Event Date: May 11, 2017 16:15
Real-Time Mobility Data Mining
Abstract:
We live on a digital era. Weather, communications and social interactions start, happen and/or are triggered on some sort of cloud – which represent the ultimate footprint of our existence. Consequently, millions of digital data interactions result from our daily activities. The challenge of transforming such sparse, noisy and incomplete sources of heterogeneous data into valuable information is huge. Nowadays, such information is key to keep up a high modernization pace across multiple industries. Transportation is not an exception.

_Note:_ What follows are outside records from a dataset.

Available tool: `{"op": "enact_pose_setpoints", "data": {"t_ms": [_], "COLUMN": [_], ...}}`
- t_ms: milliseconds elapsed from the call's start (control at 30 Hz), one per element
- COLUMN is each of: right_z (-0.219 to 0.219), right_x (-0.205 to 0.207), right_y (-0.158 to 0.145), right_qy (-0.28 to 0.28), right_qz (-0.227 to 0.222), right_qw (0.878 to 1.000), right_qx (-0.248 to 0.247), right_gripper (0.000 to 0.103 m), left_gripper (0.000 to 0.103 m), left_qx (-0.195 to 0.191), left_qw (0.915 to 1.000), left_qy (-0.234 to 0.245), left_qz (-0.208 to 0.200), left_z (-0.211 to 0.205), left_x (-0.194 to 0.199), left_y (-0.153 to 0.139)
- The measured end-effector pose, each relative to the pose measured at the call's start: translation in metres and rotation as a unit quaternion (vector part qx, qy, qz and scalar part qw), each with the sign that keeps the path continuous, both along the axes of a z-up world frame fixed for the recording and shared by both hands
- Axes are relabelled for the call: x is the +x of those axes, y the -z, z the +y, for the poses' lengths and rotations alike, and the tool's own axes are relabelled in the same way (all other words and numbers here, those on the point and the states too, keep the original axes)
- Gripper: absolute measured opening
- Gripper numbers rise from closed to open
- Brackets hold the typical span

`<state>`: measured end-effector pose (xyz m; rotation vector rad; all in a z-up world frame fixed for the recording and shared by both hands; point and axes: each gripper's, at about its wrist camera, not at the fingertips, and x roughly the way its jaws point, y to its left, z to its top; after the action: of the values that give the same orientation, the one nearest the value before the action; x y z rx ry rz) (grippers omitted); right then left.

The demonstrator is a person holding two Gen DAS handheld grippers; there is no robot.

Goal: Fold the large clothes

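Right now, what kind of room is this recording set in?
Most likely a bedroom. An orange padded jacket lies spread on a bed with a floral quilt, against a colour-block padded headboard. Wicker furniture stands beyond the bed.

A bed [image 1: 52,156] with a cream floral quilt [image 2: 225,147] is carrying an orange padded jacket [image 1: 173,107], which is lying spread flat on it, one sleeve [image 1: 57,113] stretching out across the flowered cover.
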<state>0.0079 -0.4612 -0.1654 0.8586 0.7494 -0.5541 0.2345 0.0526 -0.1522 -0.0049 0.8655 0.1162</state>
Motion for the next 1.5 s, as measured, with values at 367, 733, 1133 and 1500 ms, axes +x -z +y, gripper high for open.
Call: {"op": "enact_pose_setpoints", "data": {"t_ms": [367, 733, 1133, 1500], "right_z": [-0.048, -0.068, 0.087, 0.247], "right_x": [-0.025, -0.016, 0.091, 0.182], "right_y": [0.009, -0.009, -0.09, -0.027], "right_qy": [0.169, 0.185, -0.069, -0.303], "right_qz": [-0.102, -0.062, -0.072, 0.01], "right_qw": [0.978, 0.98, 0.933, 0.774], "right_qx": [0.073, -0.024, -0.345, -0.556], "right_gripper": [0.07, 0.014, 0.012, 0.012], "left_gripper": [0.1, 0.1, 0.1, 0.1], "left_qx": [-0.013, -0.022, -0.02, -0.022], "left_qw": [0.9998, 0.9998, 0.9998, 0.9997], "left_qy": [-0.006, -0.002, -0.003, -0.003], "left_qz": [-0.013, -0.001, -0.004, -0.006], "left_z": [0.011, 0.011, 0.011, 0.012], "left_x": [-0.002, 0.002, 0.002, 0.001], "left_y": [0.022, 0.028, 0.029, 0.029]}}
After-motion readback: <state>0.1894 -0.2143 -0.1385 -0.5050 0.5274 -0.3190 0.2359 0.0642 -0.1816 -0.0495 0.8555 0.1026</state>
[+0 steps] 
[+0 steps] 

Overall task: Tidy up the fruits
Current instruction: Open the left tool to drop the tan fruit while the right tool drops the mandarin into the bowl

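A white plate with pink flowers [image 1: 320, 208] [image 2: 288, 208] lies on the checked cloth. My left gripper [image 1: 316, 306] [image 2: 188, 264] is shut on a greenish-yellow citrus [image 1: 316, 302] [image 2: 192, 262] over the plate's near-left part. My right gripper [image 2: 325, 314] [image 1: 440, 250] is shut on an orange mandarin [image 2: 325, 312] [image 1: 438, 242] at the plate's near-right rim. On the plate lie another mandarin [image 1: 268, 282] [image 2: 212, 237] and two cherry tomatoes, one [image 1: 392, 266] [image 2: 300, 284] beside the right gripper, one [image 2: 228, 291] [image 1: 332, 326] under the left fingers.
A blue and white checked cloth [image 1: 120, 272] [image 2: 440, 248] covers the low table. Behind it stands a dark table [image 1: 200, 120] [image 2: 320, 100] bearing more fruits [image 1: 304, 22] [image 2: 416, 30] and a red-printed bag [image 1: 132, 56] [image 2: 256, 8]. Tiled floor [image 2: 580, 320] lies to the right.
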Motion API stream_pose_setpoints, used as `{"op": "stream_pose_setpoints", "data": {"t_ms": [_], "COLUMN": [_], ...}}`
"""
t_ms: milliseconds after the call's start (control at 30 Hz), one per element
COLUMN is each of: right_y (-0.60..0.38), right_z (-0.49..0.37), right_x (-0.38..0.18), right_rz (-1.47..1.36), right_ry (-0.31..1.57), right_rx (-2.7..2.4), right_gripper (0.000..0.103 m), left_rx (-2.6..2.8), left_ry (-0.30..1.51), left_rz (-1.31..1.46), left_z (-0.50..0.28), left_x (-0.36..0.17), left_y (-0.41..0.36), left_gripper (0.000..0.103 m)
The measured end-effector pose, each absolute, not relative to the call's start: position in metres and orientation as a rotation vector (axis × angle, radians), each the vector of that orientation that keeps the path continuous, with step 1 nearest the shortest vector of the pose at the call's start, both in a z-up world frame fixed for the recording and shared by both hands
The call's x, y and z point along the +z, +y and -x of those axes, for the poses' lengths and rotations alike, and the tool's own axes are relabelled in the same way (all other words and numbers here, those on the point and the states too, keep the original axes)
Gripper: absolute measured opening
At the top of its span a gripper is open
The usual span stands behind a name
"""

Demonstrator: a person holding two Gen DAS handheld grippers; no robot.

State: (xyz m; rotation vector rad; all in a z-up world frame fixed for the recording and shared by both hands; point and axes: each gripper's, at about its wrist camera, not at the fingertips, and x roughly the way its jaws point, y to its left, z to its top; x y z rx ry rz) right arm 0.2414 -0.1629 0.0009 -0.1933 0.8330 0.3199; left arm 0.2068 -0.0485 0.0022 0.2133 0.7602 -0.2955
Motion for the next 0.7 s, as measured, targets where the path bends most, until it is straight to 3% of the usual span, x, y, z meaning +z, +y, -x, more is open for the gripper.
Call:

One of the key insights on mobility data mining are GPS traces. Portable digital devices equipped with GPS antennas are ubiquitous sources of continuous information for location-based decision support systems. The availability of these traces on the human mobility patterns is growing explosively, as industrial players modernize their infrastructure, fleets as well as the planning/control of their operations. However, to mine this type of data possesses unique characteristics such as non-stationarity, recurrent drifts or high communication rate. These latest issues clearly disallow the application of traditional off-the-shelf Machine Learning frameworks to solve these problems.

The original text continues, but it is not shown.